§ **Exercise prompt**: The lines to extract begin at the line that contains "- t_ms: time" and run through the last line of the listing; reproduce them exactly, minus any pictures.

§ **Data section**:
^^^^^^^^^^^^^^^^

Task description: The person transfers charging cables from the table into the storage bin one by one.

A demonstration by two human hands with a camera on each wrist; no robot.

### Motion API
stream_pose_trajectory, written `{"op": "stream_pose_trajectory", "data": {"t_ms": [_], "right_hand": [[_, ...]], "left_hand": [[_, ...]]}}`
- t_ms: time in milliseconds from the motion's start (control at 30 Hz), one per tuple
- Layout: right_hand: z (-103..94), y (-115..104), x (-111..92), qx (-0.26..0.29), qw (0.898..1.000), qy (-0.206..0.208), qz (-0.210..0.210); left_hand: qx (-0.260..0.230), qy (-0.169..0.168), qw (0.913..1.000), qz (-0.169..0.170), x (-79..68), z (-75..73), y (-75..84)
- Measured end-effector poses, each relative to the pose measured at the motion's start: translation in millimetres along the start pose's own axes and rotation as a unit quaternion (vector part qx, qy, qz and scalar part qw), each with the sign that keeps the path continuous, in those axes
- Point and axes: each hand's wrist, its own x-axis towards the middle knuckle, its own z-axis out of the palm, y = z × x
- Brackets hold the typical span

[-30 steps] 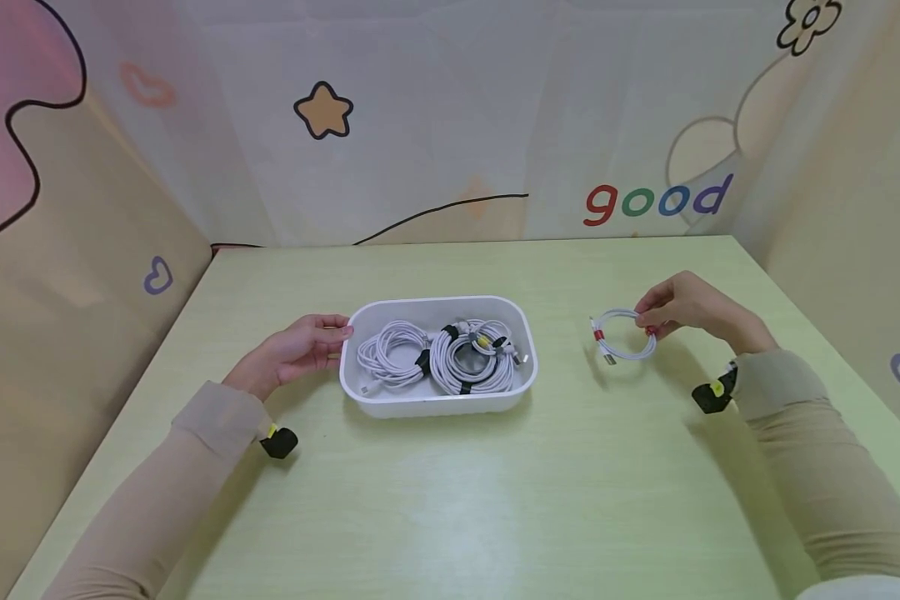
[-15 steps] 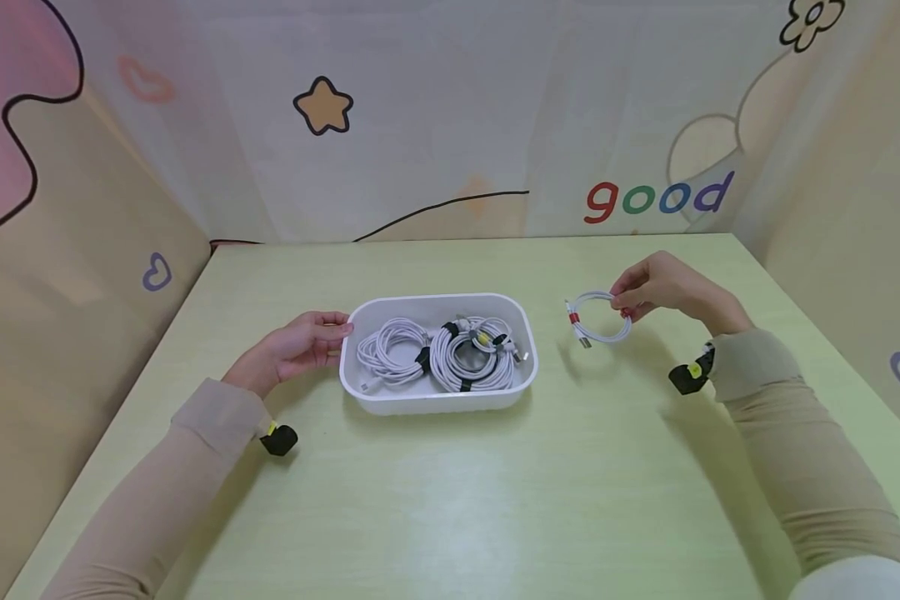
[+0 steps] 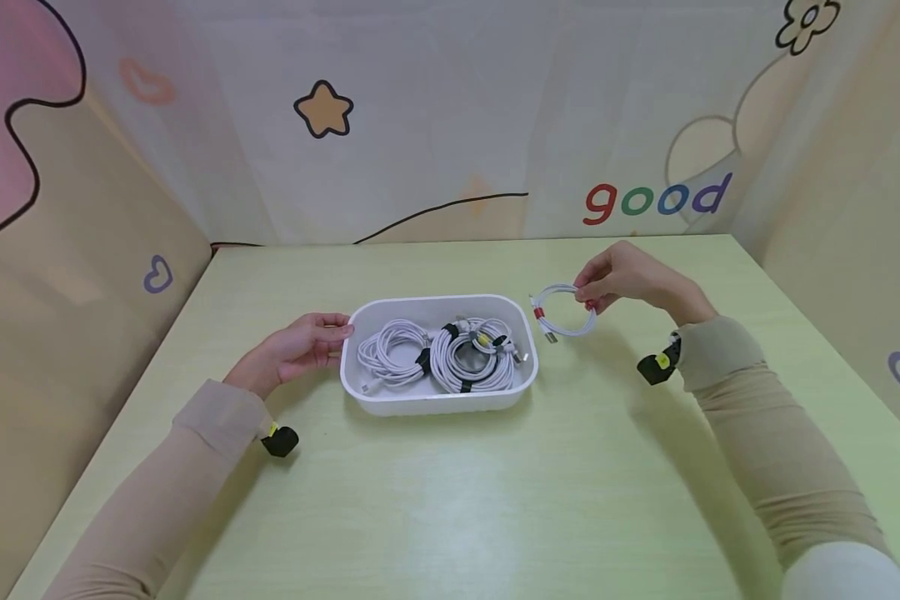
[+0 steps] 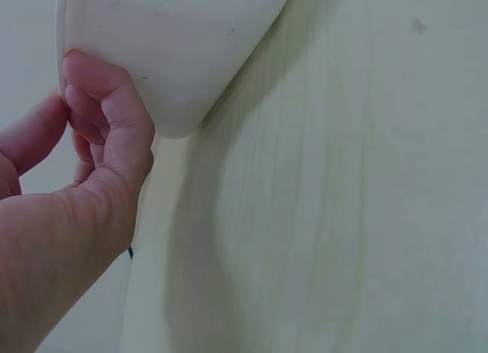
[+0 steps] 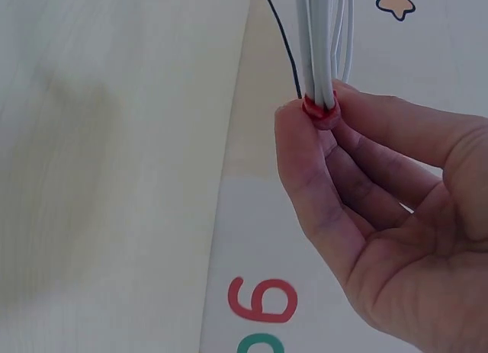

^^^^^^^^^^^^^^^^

§ **Exercise result**:
- t_ms: time in milliseconds from the motion's start (control at 30 Hz), one per tuple
- Layout: right_hand: z (-103..94), y (-115..104), x (-111..92), qx (-0.26..0.29), qw (0.898..1.000), qy (-0.206..0.208), qz (-0.210..0.210); left_hand: qx (-0.260..0.230), qy (-0.169..0.168), qw (0.913..1.000), qz (-0.169..0.170), x (-79..68), z (-75..73), y (-75..84)
- Measured end-effector poses, each relative to the pose measured at the motion's start: translation in millimetres along the start pose's own axes and rotation as a unit quaternion (vector part qx, qy, qz and scalar part qw), each with the sign that keeps the path continuous, in those axes
- Point and axes: each hand's wrist, its own x-axis towards the middle knuckle, its own z-axis out of the palm, y = z × x
- Brackets hold the typical span

[-30 steps] 
[-15 steps] 
[+0 steps] 
[+0 steps] 
[+0 steps] 

The reply to this exercise is complete.